> What you are asked to do
For every line of the material below, check for the string "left" and return the line if it is there.

> Supplied material
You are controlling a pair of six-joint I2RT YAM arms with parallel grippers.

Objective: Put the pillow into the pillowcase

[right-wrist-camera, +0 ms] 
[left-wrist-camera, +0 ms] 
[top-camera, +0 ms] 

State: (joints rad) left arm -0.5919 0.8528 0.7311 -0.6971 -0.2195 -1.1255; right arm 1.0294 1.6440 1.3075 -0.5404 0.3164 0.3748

> Response to this exercise
[left-wrist-camera, +0 ms] 
State: (joints rad) left arm -0.5919 0.8528 0.7311 -0.6971 -0.2195 -1.1255; right arm 1.0294 1.6440 1.3075 -0.5404 0.3164 0.3748

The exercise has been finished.